Only one stretch of the data below should be repeated: the lines from the line containing "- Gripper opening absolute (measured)" through the line containing "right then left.", inclusive, exactly as they are.

• _Data to examine_
********************
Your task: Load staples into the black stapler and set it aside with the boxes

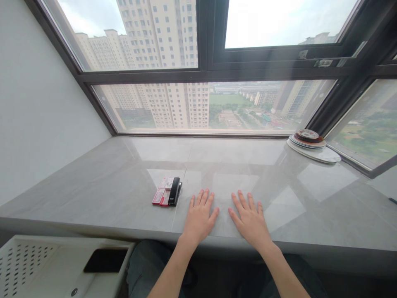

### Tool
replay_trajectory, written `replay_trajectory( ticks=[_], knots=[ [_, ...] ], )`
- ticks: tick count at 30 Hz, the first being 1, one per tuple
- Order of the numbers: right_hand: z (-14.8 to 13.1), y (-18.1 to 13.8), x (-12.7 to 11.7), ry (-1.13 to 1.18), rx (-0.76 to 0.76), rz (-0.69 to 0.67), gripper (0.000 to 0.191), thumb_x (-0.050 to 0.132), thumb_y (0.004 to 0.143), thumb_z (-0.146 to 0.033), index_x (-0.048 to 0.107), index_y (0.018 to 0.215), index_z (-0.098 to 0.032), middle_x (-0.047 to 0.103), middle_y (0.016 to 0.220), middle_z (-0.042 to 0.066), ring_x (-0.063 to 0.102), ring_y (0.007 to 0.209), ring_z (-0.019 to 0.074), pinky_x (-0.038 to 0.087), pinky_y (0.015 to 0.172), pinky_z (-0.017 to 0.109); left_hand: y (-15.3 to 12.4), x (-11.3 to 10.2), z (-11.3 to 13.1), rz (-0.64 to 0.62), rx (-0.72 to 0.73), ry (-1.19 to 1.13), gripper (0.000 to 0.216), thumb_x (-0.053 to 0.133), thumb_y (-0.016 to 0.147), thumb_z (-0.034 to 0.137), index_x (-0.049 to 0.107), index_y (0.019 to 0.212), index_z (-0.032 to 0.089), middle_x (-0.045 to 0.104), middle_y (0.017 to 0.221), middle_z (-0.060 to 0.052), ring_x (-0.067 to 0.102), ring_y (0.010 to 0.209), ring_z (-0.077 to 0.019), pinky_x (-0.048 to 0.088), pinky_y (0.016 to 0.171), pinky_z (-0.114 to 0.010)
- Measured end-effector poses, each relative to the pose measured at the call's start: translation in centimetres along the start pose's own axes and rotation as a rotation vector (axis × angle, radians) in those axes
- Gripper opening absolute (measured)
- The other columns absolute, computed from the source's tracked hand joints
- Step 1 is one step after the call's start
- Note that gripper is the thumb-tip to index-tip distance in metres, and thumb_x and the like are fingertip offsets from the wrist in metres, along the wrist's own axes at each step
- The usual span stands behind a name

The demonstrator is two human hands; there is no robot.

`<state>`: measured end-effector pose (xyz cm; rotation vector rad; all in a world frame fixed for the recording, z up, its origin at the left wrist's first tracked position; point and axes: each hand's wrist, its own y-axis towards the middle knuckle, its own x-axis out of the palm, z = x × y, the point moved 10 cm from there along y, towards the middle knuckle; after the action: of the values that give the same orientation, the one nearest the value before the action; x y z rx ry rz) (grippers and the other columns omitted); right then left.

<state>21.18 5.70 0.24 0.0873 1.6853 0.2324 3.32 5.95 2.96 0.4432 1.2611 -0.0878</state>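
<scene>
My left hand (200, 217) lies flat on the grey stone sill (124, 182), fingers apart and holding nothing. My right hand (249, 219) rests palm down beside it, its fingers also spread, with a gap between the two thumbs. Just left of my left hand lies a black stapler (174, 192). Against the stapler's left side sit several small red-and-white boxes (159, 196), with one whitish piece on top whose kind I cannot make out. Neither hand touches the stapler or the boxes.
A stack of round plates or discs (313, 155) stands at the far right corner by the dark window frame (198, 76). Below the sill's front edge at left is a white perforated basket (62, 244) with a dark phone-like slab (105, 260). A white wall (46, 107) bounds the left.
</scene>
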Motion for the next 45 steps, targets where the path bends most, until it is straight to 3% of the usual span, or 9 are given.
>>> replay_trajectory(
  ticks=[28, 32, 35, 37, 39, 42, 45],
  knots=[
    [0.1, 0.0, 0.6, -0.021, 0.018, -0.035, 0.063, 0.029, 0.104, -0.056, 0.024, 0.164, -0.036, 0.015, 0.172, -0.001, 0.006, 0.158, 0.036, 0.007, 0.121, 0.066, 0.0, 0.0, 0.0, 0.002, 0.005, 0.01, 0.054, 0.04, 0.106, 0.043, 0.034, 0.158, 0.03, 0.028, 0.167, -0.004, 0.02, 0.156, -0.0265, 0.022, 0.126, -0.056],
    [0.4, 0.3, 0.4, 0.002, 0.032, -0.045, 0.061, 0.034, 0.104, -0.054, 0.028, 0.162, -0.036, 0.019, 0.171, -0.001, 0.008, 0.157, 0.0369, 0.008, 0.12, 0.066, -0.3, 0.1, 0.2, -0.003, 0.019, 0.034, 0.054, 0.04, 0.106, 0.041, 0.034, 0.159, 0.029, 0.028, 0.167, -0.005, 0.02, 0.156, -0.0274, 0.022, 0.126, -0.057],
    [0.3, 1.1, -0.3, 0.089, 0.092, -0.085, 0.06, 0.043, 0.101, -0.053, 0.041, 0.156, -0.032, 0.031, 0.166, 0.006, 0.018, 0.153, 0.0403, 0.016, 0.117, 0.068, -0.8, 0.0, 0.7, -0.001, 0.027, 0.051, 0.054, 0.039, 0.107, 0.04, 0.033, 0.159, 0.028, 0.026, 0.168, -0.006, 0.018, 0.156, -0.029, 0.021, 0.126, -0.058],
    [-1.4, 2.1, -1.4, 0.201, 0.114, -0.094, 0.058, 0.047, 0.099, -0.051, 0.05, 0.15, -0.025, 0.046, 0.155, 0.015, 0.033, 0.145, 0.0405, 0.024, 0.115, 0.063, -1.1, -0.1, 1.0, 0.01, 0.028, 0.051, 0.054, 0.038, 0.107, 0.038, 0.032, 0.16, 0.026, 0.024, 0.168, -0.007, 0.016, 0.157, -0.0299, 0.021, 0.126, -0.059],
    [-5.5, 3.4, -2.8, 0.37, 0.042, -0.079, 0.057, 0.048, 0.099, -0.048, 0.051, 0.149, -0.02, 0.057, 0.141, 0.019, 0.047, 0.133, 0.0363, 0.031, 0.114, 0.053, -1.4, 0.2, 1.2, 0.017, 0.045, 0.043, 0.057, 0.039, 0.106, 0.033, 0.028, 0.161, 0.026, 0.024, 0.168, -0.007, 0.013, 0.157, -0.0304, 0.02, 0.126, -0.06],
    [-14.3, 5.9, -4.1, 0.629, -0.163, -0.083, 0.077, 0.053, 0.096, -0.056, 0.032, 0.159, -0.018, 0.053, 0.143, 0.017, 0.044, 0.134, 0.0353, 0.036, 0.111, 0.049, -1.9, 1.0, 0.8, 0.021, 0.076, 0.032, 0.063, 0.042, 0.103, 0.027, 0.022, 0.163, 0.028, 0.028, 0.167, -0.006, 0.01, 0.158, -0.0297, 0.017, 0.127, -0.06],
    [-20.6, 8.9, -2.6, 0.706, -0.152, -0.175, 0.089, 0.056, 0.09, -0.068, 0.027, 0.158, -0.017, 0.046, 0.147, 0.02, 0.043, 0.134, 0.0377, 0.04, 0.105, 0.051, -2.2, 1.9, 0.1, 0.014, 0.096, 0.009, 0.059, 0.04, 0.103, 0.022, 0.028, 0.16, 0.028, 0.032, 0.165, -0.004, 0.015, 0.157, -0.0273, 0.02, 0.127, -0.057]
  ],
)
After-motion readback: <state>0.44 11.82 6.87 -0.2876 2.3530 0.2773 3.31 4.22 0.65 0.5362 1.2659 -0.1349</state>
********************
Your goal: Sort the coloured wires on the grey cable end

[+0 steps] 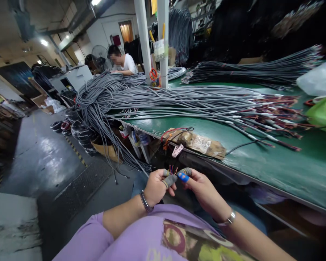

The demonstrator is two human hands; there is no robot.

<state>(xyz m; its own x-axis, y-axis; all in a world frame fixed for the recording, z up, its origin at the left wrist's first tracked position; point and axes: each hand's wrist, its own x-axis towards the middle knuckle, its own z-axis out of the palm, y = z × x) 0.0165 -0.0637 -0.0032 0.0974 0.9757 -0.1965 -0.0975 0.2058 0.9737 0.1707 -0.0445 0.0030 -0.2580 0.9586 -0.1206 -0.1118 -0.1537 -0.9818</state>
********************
• _Answer box_
- Gripper opening absolute (measured)
- The other columns absolute, computed from the source's tracked hand joints
- Step 1 is one step after the call's start
- Note that gripper is the thumb-tip to index-tip distance in metres, and thumb_x and the like are fingertip offsets from the wrist in metres, along the wrist's own axes at each step
- The usual span stands behind a name

The demonstrator is two human hands; there is no robot.

`<state>`: measured end-effector pose (xyz cm; rotation vector rad; all in a world frame fixed for the recording, z up, its origin at the left wrist's first tracked position; point and axes: each hand's wrist, its own y-axis towards the middle knuckle, its own x-axis out of the palm, z = x × y, the point moved 10 cm from there along y, towards the middle knuckle; after the action: of the values that give the same orientation, the one nearest the value before the action; x y z rx ry rz) (grippers and the other columns omitted); right then left.

Nothing further remains in the output.